_Exercise directions_
Run through the data and copy out every line that mentions the word "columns".

++++ Given material

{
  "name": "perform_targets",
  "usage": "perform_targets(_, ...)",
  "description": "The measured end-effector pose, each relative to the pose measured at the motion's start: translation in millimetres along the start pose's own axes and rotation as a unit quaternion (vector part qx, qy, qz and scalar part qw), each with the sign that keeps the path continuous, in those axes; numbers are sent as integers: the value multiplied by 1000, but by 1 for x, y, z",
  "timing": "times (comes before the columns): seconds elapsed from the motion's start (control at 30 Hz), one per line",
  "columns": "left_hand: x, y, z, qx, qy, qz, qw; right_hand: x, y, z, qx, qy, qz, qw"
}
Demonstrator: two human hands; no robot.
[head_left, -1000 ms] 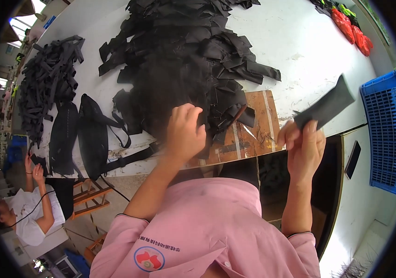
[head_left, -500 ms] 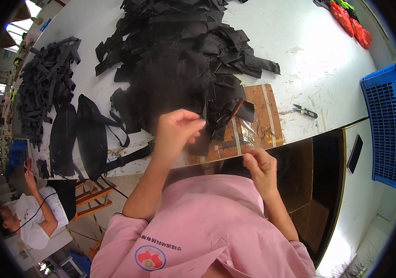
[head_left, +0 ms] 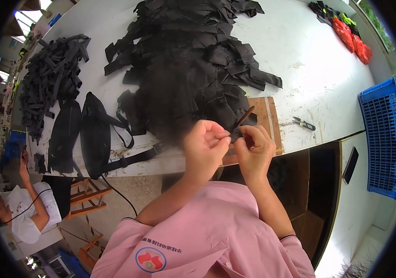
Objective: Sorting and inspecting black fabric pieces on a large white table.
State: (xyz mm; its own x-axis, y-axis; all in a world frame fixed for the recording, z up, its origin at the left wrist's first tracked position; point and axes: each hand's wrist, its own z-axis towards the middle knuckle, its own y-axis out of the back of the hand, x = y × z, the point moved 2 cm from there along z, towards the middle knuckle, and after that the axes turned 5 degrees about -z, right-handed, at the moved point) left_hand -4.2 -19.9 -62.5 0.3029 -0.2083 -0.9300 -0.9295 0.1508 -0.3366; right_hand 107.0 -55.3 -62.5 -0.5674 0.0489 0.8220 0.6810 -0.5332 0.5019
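My left hand [head_left: 205, 146] and my right hand [head_left: 255, 150] meet at the table's front edge, fingertips almost touching. Both are closed in a pinch; whatever is between the fingers is too small or hidden to name. Just beyond them lies a big heap of black fabric pieces [head_left: 179, 78], its near part blurred. A slim brown pointed tool [head_left: 246, 116] sticks up behind my right fingers. Under the heap's right edge a brown wooden board [head_left: 268, 111] shows, partly covered by my right hand.
On the left lie rolled dark strips [head_left: 52, 74] and black strapped pouches [head_left: 95, 134]. Thread snips [head_left: 304, 123] rest right of the board. Farther right are a blue crate [head_left: 383, 139], a phone [head_left: 351, 165] and red bags [head_left: 349, 39]. A co-worker [head_left: 31, 208] sits at left.
My hands have come together from apart: the left moved right and slightly nearer, the right moved up to the table edge. The whole view has shifted slightly.
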Motion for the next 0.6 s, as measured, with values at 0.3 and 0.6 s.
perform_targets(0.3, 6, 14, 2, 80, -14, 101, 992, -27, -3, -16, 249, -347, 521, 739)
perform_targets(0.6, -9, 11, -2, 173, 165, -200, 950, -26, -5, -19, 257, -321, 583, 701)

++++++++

_Answer area_
  "timing": "times (comes before the columns): seconds elapsed from the motion's start (control at 30 Hz), one per line",
  "columns": "left_hand: x, y, z, qx, qy, qz, qw; right_hand: x, y, z, qx, qy, qz, qw"

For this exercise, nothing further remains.